What’s this all adding up to?  Back to this theory that major gold producers are an important leading indicator. 

[HUI/Gold Wave I and II (including the ABC correction)]

{edit 1.31.10: slight update to HUI/Gold Wave I and II}

I think that if this final C correction of Wave II decides to play out (see above chart), it will nullify the large head and shoulders pattern on gold currently with a neckline around 1040.  I very much doubt that the price of gold would crash more than a couple of hundred dollars, but gold equities would experience tough times again.  It would coincide with a sharp correction in the stock market and a top in bond prices.  The recent double top in the gold stock index and relative under performance to the price of gold itself seems to indicate that a return to a deflationary collapse is still very much a possibility. 

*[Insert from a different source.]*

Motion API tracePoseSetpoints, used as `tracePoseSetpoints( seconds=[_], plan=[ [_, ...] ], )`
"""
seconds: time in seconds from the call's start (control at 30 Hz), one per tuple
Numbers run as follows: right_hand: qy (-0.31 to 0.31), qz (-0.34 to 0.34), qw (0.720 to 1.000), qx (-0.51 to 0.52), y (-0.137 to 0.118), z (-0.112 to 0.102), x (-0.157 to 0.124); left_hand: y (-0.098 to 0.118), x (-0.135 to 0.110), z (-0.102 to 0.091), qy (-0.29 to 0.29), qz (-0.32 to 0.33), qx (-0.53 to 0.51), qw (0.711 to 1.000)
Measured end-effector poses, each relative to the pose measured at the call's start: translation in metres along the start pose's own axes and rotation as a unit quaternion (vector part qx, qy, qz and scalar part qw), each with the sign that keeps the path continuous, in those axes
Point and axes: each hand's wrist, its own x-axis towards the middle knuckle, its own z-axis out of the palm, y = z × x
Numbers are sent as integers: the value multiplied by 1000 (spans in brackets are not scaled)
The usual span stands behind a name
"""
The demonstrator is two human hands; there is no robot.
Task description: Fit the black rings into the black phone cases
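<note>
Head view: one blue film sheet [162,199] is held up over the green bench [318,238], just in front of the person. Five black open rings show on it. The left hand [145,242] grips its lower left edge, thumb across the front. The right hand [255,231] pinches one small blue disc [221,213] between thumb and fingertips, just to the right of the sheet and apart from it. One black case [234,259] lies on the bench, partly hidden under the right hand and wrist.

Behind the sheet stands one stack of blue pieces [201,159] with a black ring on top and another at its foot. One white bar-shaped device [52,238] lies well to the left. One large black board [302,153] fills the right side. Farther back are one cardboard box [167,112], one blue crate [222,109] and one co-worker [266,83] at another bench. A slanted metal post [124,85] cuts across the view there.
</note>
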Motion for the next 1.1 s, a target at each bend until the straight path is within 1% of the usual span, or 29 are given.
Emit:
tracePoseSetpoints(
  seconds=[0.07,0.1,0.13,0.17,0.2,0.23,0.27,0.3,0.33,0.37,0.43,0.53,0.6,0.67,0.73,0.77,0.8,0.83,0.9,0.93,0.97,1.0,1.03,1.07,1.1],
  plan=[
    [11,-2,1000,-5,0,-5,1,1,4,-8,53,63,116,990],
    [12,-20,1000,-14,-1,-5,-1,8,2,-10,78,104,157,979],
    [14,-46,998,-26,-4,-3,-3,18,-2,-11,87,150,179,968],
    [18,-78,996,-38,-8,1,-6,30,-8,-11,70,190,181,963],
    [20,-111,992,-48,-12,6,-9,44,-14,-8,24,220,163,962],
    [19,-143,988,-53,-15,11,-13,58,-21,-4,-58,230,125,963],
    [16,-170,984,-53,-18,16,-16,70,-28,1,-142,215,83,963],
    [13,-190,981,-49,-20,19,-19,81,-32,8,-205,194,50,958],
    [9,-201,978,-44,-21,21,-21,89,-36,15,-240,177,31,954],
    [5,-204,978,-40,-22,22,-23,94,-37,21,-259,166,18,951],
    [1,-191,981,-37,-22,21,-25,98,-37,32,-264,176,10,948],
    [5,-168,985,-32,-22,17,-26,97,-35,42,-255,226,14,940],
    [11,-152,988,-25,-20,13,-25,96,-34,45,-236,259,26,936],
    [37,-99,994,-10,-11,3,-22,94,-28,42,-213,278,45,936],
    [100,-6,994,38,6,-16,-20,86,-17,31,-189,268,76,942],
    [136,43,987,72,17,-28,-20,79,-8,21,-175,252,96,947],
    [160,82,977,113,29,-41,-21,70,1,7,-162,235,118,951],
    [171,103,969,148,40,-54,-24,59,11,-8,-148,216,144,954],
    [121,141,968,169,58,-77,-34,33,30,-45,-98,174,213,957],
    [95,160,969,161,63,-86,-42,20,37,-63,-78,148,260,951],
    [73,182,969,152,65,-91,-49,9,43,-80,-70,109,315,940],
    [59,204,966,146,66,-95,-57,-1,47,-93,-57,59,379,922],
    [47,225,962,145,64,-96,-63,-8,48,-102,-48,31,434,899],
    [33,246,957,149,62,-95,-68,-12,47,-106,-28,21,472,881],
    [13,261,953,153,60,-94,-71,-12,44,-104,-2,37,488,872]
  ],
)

How far down gold, the mining stocks or broader stocks will likely go is debatable.   The Wave I gold rally lasted about 89 months (a Fibonacci number).  The first Wave A of the correction lasted 7 months, followed by a 14 month Wave B counter trend.  If the proposed Wave C down lasts for an equal 7 month decline relative to A, then the total ABC Wave II correction will take about 28 months or 31% of the Wave I as far as time is concerned.  This seems very reasonable. It could also last longer - perhaps a 13 month C correction which would mean the entire ABC would last 34 months (another Fibonacci) or 38% of Wave I, an important Fibonacci retracement level also makes sense to me.  I’m leaning towards the longer correction.

The HUI, gold, yen carry trade [a measure of global risk taking] and several other important indexes would be on the same/similar cycles.  Gold’s last high at 1226 could end up proving to be an irregular ABC correction high (the top of B wave) off of Wave I’s high of 1033 and the A bottom near 700.

 There are lots of possible scenarios, but I see the current risk is to the downside- perhaps even a repeat collapse to a certain degree.  The confidence of investors is already on very shaky, uncertain ground.  This time around investors know it ‘can’ happen and really ‘did’ happen – unlike before.  There are lots of alternative possibilities that will nullify this scenario and I definitely wouldn’t mind to see one of those either.  However, this is my working thesis at the moment - until it proves itself unrealistic.